Closed cottrell closed 5 years ago
@cottrell Sorry! I must have missed it.
The project is pretty alive (https://blog.okfn.org/2018/07/12/sloan-foundation-funds-frictionless-data-for-reproducible-research/) but last months, it's truth, we've been having very limited time resources.
Can you please expand a little bit your question?
Also cc-ing @akariv as a datapipelines specialist.
No worries, I'll paste my question from gitter here, let me know if it needs more expanding. I dug through the code of datapackage and datapipeline a bit but that was a while ago ... will have to reload it in memory if the discussion becomes more detailed.

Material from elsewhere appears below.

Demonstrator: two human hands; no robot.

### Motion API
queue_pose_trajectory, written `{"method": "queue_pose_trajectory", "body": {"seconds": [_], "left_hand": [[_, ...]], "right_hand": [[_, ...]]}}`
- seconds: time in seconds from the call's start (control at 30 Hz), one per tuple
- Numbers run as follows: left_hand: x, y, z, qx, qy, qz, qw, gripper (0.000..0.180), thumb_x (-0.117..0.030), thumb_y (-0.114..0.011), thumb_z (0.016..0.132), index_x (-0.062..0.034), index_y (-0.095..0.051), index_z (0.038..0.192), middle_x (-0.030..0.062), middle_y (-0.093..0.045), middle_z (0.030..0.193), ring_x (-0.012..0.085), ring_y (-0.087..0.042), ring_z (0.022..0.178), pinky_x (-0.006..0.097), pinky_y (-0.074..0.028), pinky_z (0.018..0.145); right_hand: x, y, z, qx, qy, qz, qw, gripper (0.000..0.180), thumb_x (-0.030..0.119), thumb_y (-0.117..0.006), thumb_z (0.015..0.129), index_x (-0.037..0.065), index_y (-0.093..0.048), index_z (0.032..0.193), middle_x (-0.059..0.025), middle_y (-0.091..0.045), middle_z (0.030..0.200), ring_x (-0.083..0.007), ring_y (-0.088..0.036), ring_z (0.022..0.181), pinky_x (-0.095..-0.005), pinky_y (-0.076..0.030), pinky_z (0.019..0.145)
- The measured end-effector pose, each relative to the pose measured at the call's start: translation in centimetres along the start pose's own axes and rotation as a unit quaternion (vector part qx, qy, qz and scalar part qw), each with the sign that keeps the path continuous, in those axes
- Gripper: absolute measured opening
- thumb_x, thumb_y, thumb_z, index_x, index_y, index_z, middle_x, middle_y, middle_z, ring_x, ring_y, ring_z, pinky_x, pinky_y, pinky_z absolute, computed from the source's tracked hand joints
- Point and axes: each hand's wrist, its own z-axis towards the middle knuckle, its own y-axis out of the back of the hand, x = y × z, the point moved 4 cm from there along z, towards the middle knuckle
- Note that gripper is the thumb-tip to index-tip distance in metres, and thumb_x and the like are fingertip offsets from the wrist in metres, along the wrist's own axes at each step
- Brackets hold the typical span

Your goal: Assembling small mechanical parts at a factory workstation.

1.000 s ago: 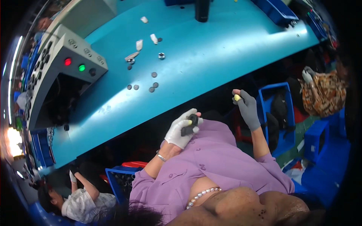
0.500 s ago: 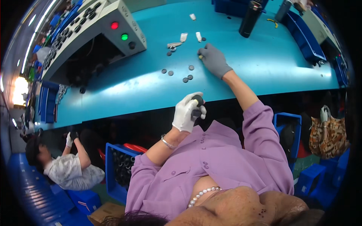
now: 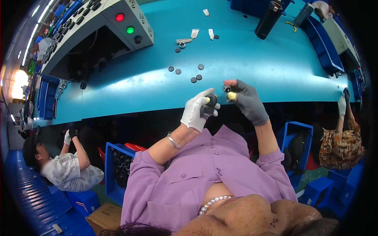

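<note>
Grey glove first: the right hand (image 3: 250,103) has bare fingertip and yellow-covered thumb together, clamped on a small metal piece (image 3: 226,89) at the table's near edge. Just beside it, the white-gloved left hand (image 3: 193,111) has its fingers closed around a black round part (image 3: 213,100), a second black piece (image 3: 208,111) tucked below. The metal and the black part face each other, apart, not touching! This looks like a lining-up step, one part per hand; the next move seems to call for a steady left grip and a careful turn of the right fingertips.

Farther out, loose black discs (image 3: 201,67) dot the blue table (image 3: 256,59), and another metal piece (image 3: 182,45) sits near white scraps (image 3: 195,34). Beyond, on the left, stands the grey machine (image 3: 147,29) with red and green buttons; on the far right, a black flask (image 3: 268,21).
</note>
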Motion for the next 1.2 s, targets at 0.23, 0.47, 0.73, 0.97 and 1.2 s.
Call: {"method": "queue_pose_trajectory", "body": {"seconds": [0.23,0.47,0.73,0.97,1.2], "left_hand": [[0.4,-1.7,0.0,0.029,-0.008,0.052,0.998,0.058,-0.002,-0.044,0.089,0.0099,-0.042,0.146,0.0179,-0.062,0.119,0.0234,-0.066,0.095,0.032,-0.056,0.068],[1.7,-1.0,0.8,0.032,-0.005,0.12,0.992,0.051,-0.002,-0.047,0.093,0.0056,-0.046,0.144,0.0166,-0.061,0.123,0.0215,-0.065,0.086,0.029,-0.055,0.076],[3.1,-1.2,1.2,0.073,0.062,-0.329,0.939,0.041,-0.009,-0.048,0.101,-0.0051,-0.049,0.142,0.0098,-0.062,0.108,0.0202,-0.059,0.078,0.033,-0.051,0.068],[4.3,-2.4,0.8,0.061,0.133,-0.401,0.904,0.025,-0.012,-0.044,0.099,-0.0064,-0.059,0.118,0.0044,-0.062,0.099,0.0154,-0.049,0.069,0.031,-0.041,0.06],[5.5,-1.1,1.1,0.08,0.155,-0.401,0.899,0.019,-0.015,-0.051,0.099,-0.0063,-0.061,0.112,0.0079,-0.064,0.105,0.0192,-0.055,0.076,0.033,-0.045,0.066]], "right_hand": [[-0.2,-0.2,-1.6,-0.035,0.042,-0.055,0.997,0.03,0.007,-0.063,0.094,-0.003,-0.066,0.123,-0.0055,-0.065,0.11,-0.0098,-0.061,0.092,-0.0238,-0.05,0.079],[0.2,-0.7,-2.0,-0.051,0.177,-0.212,0.96,0.029,0.008,-0.063,0.093,0.0,-0.07,0.12,-0.0042,-0.062,0.106,-0.0108,-0.058,0.095,-0.0251,-0.047,0.082],[-1.9,-0.6,-2.8,-0.085,0.134,-0.03,0.987,0.028,0.012,-0.06,0.1,0.0,-0.068,0.124,-0.0001,-0.063,0.11,-0.0063,-0.055,0.093,-0.0219,-0.045,0.081],[-2.4,-1.0,-3.2,-0.114,0.135,0.039,0.984,0.029,0.016,-0.061,0.1,0.0,-0.069,0.123,-0.0021,-0.062,0.118,-0.0089,-0.057,0.1,-0.0242,-0.045,0.09],[0.3,-3.0,-3.8,-0.081,0.235,-0.134,0.959,0.028,0.009,-0.065,0.092,0.002,-0.072,0.118,-0.0085,-0.063,0.121,-0.0167,-0.059,0.107,-0.0296,-0.049,0.091]]}}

What is the right place for URL based sources (a simple API that produces datapackages)? Feels like this should maybe be a datapipeline with a request.get and transform and save but not sure. There doesn't seem to be much in the way of extractors or data-pipeline builders. How are people doing this? Basically, want to do a dp-create-from-url
and get a base starter template ... not too hard but after reading a while, I can not see an obvious place to include this in the datapacke or datapipeline projects For example, the datapackage infer method is largely centred around local paths. I started to modify to take URL and do a cache a pull but then thought pipelines should be the way The pattern that emerges with extractors is that you start with singletons .get() with no args, but then you have some that take args. And then you have a kind of collection of convenience arg generators that give you things like date ranges, today etc. So in summary, my question is: is this pattern a pipeline or a datapackage?
@cottrell I tried to start writing something useful a few time but TBH failed. It feels like that is on another level than the libs. Probably the best place to discuss such kind of problems is datahub.io's channel - https://gitter.im/datahubio/chat
@cottrell have you tried using dataflows?
e.g. :
from dataflows import Flow, load, update_package, dump_to_path
Flow(
load(<remote-url-of-file>),
update_package(
name=<dataset-name>,
),
dump_to_path('path/to/out/dir')
).process()
Will create a datapackage containing the CSV/Excel/... that you point to.
Take a look at: https://github.com/datahq/dataflows
I agree with @akariv
Closing for now
I have asks questions a number of times on gitter but got zero responses. Am not sure if fritionlessdata is still a going concern or if it has been abandoned entirely.
Where should datapackage "getters" go for non-local data? Is this a datapipeline or is there some feature of datapackages themselves I have missed? For example, wget plus a schema, delimiter etc.